**Exercise**
For each line of the data that includes the word "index", copy the line.

**** Information shown ****

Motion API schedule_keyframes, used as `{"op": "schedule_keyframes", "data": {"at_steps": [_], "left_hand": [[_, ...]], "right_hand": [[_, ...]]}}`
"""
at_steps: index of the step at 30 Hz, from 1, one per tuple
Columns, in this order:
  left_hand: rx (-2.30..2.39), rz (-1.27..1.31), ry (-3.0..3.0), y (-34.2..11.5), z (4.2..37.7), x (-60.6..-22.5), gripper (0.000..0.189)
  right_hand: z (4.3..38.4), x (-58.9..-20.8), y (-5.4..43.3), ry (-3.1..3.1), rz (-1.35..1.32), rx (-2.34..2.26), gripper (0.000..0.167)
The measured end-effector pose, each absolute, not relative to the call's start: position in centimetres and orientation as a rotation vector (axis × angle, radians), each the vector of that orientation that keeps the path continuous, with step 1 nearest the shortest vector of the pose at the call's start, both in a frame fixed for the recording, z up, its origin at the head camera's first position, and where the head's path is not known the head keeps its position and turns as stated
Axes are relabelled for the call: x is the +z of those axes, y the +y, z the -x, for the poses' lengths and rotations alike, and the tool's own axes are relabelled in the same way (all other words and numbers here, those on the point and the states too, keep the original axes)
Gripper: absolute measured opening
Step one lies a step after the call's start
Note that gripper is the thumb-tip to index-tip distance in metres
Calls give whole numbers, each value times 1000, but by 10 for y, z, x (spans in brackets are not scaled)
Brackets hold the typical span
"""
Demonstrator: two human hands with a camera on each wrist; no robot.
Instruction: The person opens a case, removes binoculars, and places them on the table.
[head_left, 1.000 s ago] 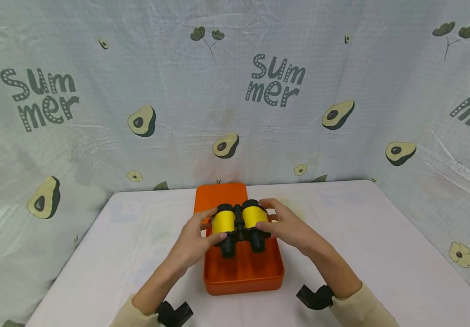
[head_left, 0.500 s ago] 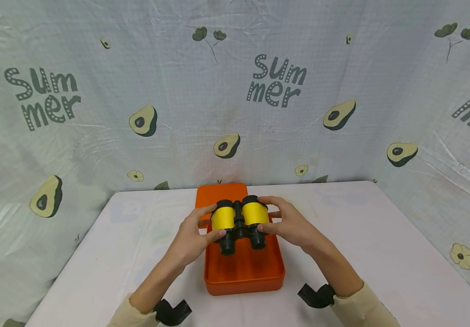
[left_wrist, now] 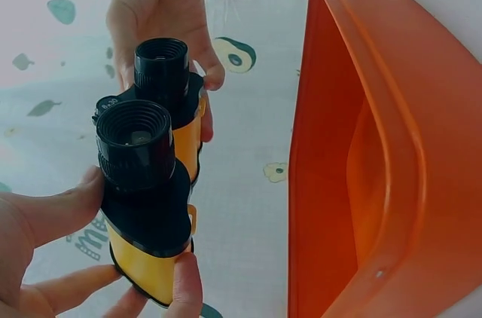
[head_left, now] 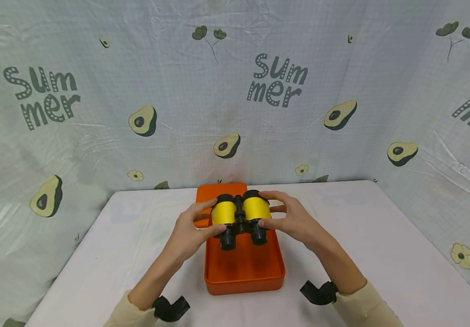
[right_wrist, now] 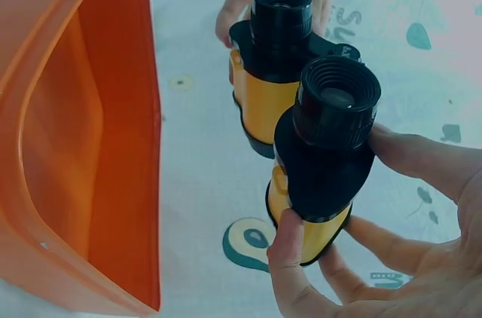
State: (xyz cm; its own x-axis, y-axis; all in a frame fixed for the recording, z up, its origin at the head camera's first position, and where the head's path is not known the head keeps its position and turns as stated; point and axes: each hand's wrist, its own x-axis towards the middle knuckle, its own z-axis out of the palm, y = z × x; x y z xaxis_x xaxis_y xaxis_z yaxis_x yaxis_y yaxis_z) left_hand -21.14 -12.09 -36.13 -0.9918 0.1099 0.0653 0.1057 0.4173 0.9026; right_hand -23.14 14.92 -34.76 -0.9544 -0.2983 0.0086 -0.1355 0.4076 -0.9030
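Observation:
Yellow and black binoculars (head_left: 240, 216) are held by both hands above an orange case (head_left: 244, 287). My left hand (head_left: 188, 234) grips the left barrel, thumb near the eyepiece and fingers along the outer side. The right barrel is gripped by my right hand (head_left: 294, 221) in the same way. In the left wrist view the black eyepieces (left_wrist: 135, 145) face the camera, and the case's open side (left_wrist: 339, 145) stands apart from the binoculars. A gap between case and binoculars (right_wrist: 324, 160) shows in the right wrist view too. The binoculars overlap the case's back part in the head view.
The case's orange lid (head_left: 218, 192) lies flat behind it, toward the table's back edge. A white table (head_left: 136, 245) carries everything. Behind and beside it hangs a pale sheet (head_left: 185, 100) printed with avocados, flowers and lettering. Black straps (head_left: 172, 309) sit at both wrists.
Both hands have moved the binoculars up and away from the person, toward the lid. More of the case's inside now shows. The case has stayed in place.

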Motion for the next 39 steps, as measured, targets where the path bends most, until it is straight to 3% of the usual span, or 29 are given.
{"op": "schedule_keyframes", "data": {"at_steps": [15, 39], "left_hand": [[1698, -288, 2630, -115, 229, -349, 66], [1881, -282, 2304, -71, 291, -328, 70]], "right_hand": [[239, -340, 163, 2516, 437, -1631, 73], [290, -330, 204, 2514, 429, -1662, 71]]}}
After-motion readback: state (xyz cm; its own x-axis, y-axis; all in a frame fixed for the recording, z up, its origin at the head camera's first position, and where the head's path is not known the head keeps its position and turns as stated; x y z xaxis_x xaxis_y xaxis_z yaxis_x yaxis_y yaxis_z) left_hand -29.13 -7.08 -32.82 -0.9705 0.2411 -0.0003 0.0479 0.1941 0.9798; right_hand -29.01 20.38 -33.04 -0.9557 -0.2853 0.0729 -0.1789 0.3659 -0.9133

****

**Your solution**
at_steps: index of the step at 30 Hz, from 1, one per tuple
Note that gripper is the thumb-tip to index-tip distance in metres

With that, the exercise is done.